И уколол. И охлестнул. И, слегка покаркивая, захохотал.
Хохот сработал здесь превосходно: по воле пишущего все в белом листе зашевелилось как на сцене.
Собрались напоследок в кучку все, сколько их было, крестьяне и крестьянки. И каждый возымел желание получить по гудку с балалайкой (это вместо хлебушка и красного товару!), чтобы дуть и плясать (вместо того чтобы косить и жать!).
Тем дурацкую оперу и кончили.
«Вот, любезный Маликульмульк, содержание сей оперы. Лишь только закрыли занавес, как я, оборотясь к моему соседу, спрашивал у него: неужели позволено обременять публику всем, что какой-нибудь парнасский невежа набредить изволит.

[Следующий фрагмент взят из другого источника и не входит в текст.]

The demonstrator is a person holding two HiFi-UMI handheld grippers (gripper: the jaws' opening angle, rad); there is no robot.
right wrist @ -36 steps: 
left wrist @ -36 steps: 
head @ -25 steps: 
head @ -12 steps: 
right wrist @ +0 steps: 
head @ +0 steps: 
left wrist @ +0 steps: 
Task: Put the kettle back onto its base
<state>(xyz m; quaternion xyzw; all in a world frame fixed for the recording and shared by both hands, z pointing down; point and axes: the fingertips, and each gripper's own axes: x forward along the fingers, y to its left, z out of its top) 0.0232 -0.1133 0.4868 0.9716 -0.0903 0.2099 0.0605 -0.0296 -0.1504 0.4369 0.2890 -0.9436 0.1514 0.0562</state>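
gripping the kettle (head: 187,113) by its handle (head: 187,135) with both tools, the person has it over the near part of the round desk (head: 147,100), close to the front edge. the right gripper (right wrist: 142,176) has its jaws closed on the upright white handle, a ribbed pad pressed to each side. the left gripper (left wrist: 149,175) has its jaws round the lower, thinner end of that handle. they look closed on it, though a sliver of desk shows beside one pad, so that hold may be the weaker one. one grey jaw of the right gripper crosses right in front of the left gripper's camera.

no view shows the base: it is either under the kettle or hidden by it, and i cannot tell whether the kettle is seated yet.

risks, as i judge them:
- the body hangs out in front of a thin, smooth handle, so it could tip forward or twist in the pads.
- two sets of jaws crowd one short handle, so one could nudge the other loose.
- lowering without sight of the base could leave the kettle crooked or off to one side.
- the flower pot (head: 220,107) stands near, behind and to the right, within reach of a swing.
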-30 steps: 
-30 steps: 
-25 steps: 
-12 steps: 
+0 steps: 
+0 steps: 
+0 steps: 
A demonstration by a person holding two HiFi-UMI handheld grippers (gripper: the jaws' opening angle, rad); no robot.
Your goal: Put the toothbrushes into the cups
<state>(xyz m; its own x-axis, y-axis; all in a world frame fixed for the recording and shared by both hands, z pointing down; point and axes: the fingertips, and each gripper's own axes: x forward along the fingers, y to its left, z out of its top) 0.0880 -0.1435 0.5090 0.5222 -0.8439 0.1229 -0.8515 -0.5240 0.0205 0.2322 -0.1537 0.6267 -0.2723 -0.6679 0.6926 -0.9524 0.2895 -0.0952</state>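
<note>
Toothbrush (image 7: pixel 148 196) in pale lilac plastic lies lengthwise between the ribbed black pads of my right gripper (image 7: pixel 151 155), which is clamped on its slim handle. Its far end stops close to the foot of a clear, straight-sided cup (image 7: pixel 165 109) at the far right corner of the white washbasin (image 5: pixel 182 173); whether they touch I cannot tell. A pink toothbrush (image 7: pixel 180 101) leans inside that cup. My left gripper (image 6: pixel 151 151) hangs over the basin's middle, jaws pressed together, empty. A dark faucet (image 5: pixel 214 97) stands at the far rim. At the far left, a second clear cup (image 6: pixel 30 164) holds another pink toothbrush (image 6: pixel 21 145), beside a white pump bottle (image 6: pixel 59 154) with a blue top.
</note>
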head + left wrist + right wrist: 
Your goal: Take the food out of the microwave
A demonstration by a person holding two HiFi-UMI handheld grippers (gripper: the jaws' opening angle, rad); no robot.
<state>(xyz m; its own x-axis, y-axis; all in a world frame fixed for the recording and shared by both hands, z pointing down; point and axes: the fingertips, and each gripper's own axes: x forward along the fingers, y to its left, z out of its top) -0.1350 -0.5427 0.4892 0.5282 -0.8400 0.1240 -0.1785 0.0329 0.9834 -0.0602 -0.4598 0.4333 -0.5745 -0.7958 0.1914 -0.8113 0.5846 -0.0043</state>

— Ах, сударь! — отвечал мне сосед, — слова ваши куда как справедливы; добрый вкус у всех просвещенных народов один, и глупая опера — никакому рассудительному человеку не понравится. Однако ж театр здешний столь беден, что должен представлять или переводные, или же писанные на основе переводных — сочинения. Конечно, вы могли бы желать нового; но выбор в сочинениях здесь очень, очень строг! Я знаю двух моих знакомых, коих сочинения уж года три в театре; но нет и малейшей надежды, что они хотябы еще спустя три года будут представлены...»
Петр Александрович Соймонов, управляющий императорскими театрами, генерал-маиор, — прочитав сию (добровольным переписчиком представленную) «Почту Духов», покраснел до корней волос. Сатира оцарапала ему правый висок и щеку, как вострой саблей, запахло кровью. Содранная кожа заставила вспомнить про лекарей и сердечные капли. Петр Александрович вскочил, но тут же опустился в кресла вновь.